§ **EXERCISE INSTRUCTIONS**
If a line in the data below includes the string "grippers", please return a copy of it.

§ **GIVEN MATERIAL**
———

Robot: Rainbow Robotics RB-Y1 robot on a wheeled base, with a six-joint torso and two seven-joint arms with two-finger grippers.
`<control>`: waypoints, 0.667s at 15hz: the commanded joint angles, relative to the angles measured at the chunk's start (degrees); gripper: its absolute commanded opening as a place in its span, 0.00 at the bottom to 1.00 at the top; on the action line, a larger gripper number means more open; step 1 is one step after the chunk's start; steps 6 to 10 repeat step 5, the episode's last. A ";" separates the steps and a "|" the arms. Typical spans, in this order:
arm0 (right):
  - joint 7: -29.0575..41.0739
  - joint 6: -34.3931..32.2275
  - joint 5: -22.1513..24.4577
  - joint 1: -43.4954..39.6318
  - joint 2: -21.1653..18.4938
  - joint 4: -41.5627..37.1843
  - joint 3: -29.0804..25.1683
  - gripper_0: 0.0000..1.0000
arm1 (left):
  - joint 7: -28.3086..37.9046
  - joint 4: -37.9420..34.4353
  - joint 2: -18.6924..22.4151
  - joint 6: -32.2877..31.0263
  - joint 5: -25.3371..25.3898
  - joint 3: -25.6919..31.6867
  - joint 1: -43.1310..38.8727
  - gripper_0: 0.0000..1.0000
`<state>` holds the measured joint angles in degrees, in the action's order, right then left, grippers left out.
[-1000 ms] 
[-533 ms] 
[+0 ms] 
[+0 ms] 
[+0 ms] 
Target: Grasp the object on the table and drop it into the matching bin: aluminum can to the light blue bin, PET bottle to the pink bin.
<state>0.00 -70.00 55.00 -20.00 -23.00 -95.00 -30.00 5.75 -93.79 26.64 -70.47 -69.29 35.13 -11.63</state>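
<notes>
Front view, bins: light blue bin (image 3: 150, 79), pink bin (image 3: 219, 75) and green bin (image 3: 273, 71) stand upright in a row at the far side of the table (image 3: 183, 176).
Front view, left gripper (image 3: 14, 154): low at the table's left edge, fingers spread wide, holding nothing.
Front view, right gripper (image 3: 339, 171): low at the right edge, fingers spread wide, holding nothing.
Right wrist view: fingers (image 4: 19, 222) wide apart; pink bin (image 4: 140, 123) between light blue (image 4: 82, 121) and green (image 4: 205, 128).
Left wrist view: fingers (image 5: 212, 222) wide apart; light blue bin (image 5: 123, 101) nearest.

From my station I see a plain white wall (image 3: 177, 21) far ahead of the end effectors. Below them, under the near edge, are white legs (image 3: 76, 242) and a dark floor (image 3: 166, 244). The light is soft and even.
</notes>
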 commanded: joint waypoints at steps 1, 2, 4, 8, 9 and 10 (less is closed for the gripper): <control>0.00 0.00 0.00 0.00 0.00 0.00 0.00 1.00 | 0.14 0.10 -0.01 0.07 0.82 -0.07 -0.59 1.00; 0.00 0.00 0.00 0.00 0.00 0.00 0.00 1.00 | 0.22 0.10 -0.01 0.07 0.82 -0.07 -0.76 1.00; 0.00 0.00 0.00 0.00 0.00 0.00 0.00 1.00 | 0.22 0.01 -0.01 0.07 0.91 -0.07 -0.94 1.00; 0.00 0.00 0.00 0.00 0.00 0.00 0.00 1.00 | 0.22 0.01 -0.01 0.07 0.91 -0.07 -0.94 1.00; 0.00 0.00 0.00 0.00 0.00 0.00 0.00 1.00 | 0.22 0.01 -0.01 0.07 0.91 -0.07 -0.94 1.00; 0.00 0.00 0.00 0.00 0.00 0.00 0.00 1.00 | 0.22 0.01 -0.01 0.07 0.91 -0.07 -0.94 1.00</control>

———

§ **ANSWER TO THE EXERCISE**
Robot: Rainbow Robotics RB-Y1 robot on a wheeled base, with a six-joint torso and two seven-joint arms with two-finger grippers.
`<state>` holds the measured joint angles in degrees, in the action's order, right then left, grippers left out.

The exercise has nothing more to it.